Senator of the Republic
- In office 5 June 1966 – 12 October 1975

Personal details
- Born: Fatma Hikmet 1918 Ioannina, Kingdom of Greece
- Died: 9 May 2006 (aged 87–88) Istanbul, Turkey
- Resting place: Zincirlikuyu Cemetery
- Party: Workers Party of Turkey (TİP)
- Other political affiliations: Socialist Unity Party (SBP); Freedom and Solidarity Party (ÖDP);
- Relations: Ali Pasha of Ioannina (ancestor), Fikret İşmen Kaygı (sister)
- Parent: Husein Pasha (father)
- Education: Agricultural engineering, Ankara University
- Occupation: Agricultural engineer, politician

= Fatma Hikmet İşmen =

Turkish politician and agricultural engineer

Fatma Hikmet İşmen (1918 – 9 May 2006) was a Greek-born Turkish agricultural engineer with a specialization in plant pathology, as well as a politician who served as a senator for the socialist Workers Party of Turkey from 1966 to 1975.

== Early life ==
Fatma Hikmet was born to an Albanian Muslim minority family in Ioannina, Greece in 1918. Her father, Husein Pasha, is claimed to be a descendant of the Albanian ruler Ali Pasha (1740–1822).

After the Greco-Turkish War, the family emigrated to Turkey within the frame of population exchange between Greece and Turkey agreed by the Lausanne Convention in 1923. They settled in Beşiktaş, Istanbul. Due to the father's occupation as an army officer, the family migrated to Tokat and Adapazarı.

Fatma Hikmet completed her primary and secondary education in Istanbul. She attended the Arnavutköy American High School for Girls, before moving to Istanbul Girls High School, finishing in 1933. She then studied agricultural engineering at Ankara University's Faculty of Agriculture, graduating in 1937. She attended courses in England and obtained a doctoral degree in Canada. She became a specialist in plant diseases.

After the Surname Law in 1934, she and her older sister Fikret adopted the family name "İşmen".

==Scientist==
İşmen was employed by the Ministry of Agriculture, and served in the Institute of Pest Control (Zirai Mücadele Enstitüsü) in Ankara, İzmir, and from 1945 on in Istanbul.
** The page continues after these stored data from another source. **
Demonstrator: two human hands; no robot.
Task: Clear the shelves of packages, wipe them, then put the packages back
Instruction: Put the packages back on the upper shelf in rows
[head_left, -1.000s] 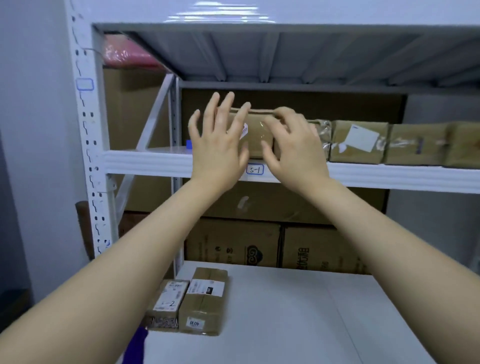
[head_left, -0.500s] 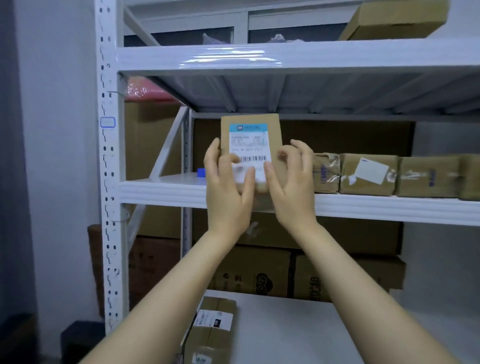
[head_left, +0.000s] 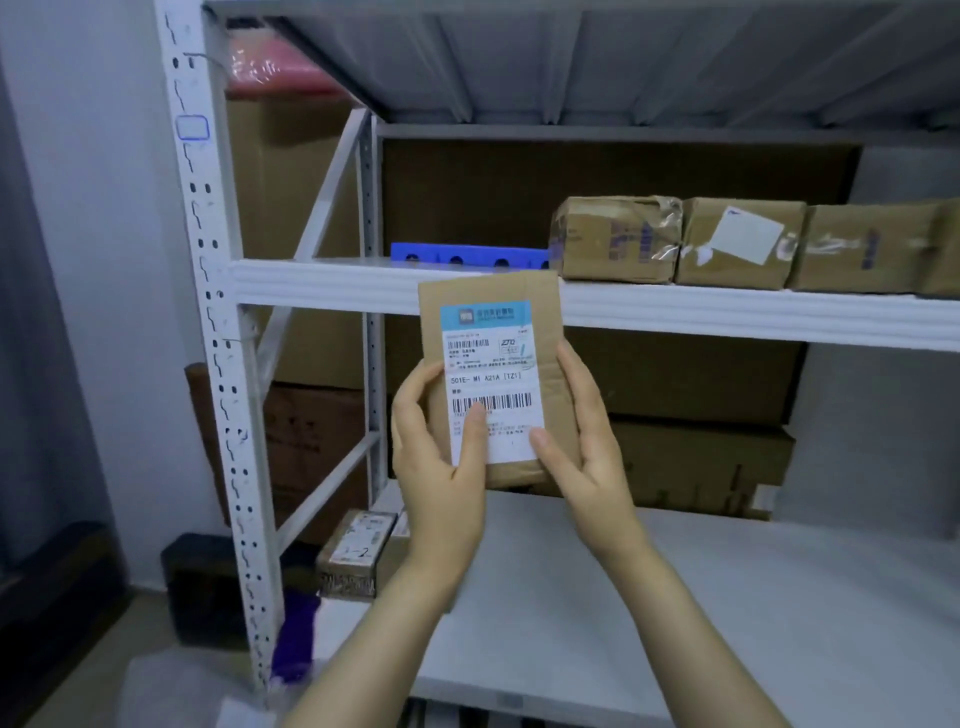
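My left hand (head_left: 439, 467) and right hand (head_left: 589, 457) grip the flat cardboard package (head_left: 540, 322) upright between them, fingers curled round its lower sides. It looks light and stiff, I'd judge, so the side edges suit holding it best.

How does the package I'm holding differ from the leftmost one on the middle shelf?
The held package is thin, upright, gripped by left hand and right hand; the shelf package is blockier, resting on the shelf. The held package shows a barcode label; the shelf package, wrinkled tape. Both are brown cardboard.
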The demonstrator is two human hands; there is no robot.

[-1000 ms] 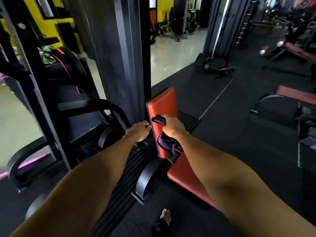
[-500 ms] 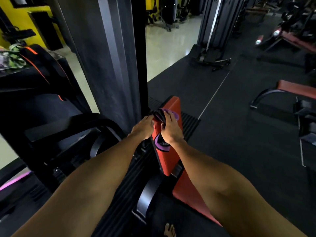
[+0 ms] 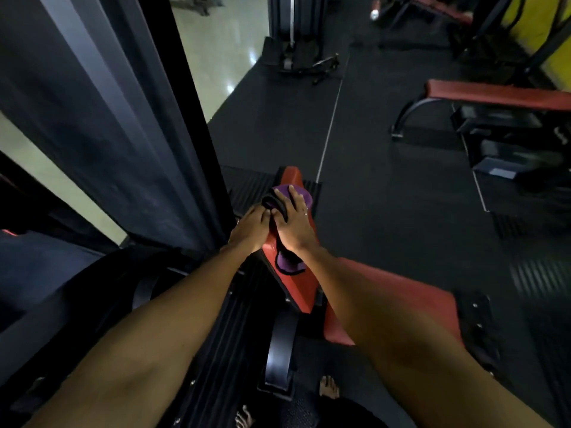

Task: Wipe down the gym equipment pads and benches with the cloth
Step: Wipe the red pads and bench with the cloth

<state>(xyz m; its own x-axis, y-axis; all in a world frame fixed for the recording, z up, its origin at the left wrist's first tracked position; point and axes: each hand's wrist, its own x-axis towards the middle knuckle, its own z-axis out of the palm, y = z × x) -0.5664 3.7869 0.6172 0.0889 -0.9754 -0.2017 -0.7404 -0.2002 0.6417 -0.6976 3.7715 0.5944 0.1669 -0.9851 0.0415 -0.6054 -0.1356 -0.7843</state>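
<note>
Cloth point(image 3: 304, 195) is lying draped over the top of the upright red pad point(image 3: 293, 285). Your right hand point(image 3: 292, 222) is pressing it flat, fingers spread. Your left hand point(image 3: 250, 231) is bracing the pad's left edge; gripping or just resting, can't tell in this dimness. Wiping looks early: seat pad point(image 3: 395, 304) and far bench point(image 3: 494, 94) are likely waiting.

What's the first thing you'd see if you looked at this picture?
Two bare arms reach to the middle, where the right hand presses a purple cloth onto the red back pad, and the left hand rests against that pad's left edge. Next come the red seat pad beneath the right forearm, and another red bench far off at the upper right.
</note>
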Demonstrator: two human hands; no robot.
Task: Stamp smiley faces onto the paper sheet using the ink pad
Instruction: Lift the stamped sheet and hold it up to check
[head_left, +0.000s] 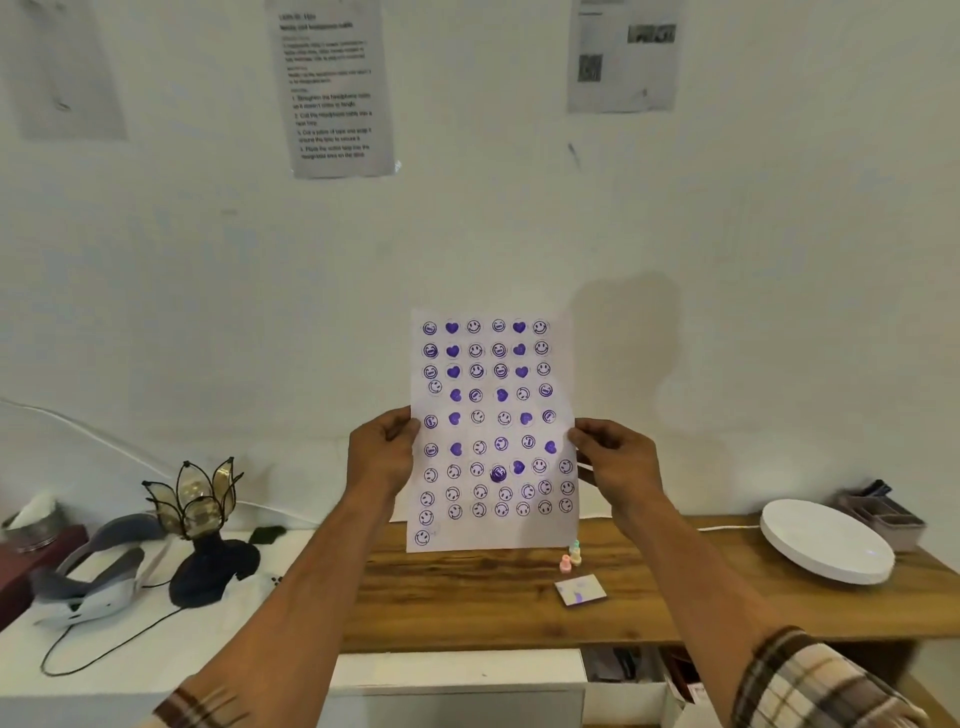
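Note:
I hold the paper sheet (491, 431) upright in front of the wall, above the wooden table. It is covered with rows of purple smiley faces and hearts. My left hand (382, 454) grips its left edge and my right hand (615, 460) grips its right edge. Two small stamps (570, 558), one pink and one pale with a green top, stand on the table below the sheet's lower right corner. The ink pad (581, 590), a small square stained purple, lies just in front of them.
The wooden table (467, 603) carries a white round plate-like object (828, 540) and a grey organiser (883, 512) at right. A white surface at left holds a lotus-shaped lamp (202, 504), a headset (88, 577) and a cable. Printed sheets hang on the wall.

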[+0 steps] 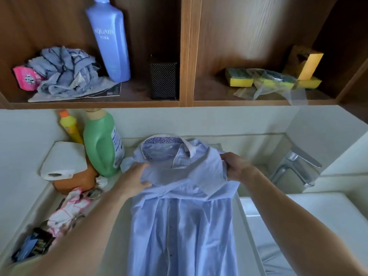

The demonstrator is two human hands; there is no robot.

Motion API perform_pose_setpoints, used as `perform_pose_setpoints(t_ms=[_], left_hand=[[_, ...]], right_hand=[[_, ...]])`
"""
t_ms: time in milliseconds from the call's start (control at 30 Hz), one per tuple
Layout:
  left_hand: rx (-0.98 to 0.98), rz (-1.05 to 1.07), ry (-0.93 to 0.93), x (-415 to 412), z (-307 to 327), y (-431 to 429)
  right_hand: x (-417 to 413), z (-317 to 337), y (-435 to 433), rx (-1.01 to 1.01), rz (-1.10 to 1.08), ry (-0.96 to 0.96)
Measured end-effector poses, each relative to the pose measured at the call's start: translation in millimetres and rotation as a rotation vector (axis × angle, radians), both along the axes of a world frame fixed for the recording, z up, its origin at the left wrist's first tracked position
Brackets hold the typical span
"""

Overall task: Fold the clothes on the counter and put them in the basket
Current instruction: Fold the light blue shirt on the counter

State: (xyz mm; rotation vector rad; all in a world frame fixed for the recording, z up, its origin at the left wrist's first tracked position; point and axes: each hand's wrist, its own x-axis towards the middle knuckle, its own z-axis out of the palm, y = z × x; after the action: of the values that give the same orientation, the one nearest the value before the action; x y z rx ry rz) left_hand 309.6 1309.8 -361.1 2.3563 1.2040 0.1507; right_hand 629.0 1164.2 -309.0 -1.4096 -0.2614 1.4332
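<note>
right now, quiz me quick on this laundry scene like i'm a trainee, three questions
1. True or false: the left hand and the right hand both hold the light blue dress shirt.
2. What stands on the counter just left of the shirt's collar? A: green detergent bottle. B: steam iron. C: kettle.
3. Which compartment of the wooden shelf holds the yellow sponges?

Key: 1 true. 2 A. 3 the right compartment.
</note>
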Motion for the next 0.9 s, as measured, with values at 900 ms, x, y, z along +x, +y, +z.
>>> perform_pose_setpoints(t_ms=[900], left_hand=[[0.119, -0.126, 0.013, 5.4, -34.4, 23.2]], right_hand=[[-1.5, -43.9, -47.4, -0.166, -0.448, 0.074]])
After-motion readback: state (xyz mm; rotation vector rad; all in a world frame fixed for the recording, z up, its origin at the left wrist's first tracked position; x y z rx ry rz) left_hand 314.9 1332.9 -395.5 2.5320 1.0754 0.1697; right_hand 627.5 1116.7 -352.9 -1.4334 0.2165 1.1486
She conducted research work as assistant, chief assistant and specialist between 1940 and 1966.

==Politician==
Encouraged by Adnan Cemgil, whose son was a militant of an armed underground far-left movement, İşmen joined the Workers Party of Turkey (Türkiye İşçi Partisi, TİP) in 1964. On 5 June 1966, she entered the Senate of the Republic representing Kocaeli electoral district as the only senator of TİP, which was present in the Turkish Grand National Assembly with 15 seats won in the 1965 general elections.

In her first speech in the senate, she accused the Directorate of Religious Affairs of fueling the discrimination of Alawites by the Sunni Islam that sparked a long-lasting controversy in the senate with Justice Party majority. Her parliamentary works were focused on policies of education, agriculture and animal husbandry.

The TİP was banned after the 1971 Turkish military memorandum. She remained alone as socialist representative in the legislature. She resigned after nine years in the senate on 12 October 1975 stating tiredness.

In 1976, she published her autobiography about her time in the Senate under the title Parlamentoda 9 yıl: TİP Senatörü Olarak 1966 – 1975 Dönemi Parlamento Çalışmaları ("9 Years in the Parliament: Parliamentary Works as the Senator of TİP During the Term 1966 – 1975").

In 1991, she co-founded the Socialist Unity Party (Sosyalist Birlik Partisi, SBP), and in 1994, she was among the founders of the Freedom and Solidarity Party (Özgürlük ve Dayanışma Partisi, ÖDP). She served in the boards of these political parties.

==Later years and death==
She was the co-founder and a member of the board of trustees of the "Tarih Vakfı" ("The History Foundation"). In 1992, the foundation awarded in her honor the "Fatma Hikmet İşmen Prize for Supporting Research on Marxism" (Fatma Hikmet İşmen Marksist Araştırmaları Destekleme Ödülü).

Fatma Hikmet İşmen died in Istanbul on 9 May 2006. Two days later, she was buried at Zincirlikuyu Cemetery following the religious ceremony held at Şişli Mosque. The funeral attendees sang the left-wing anthem "The Internationale". She was survived by her sister Fikret İşmen Kaygı. She was never married due to her anti-marriage views.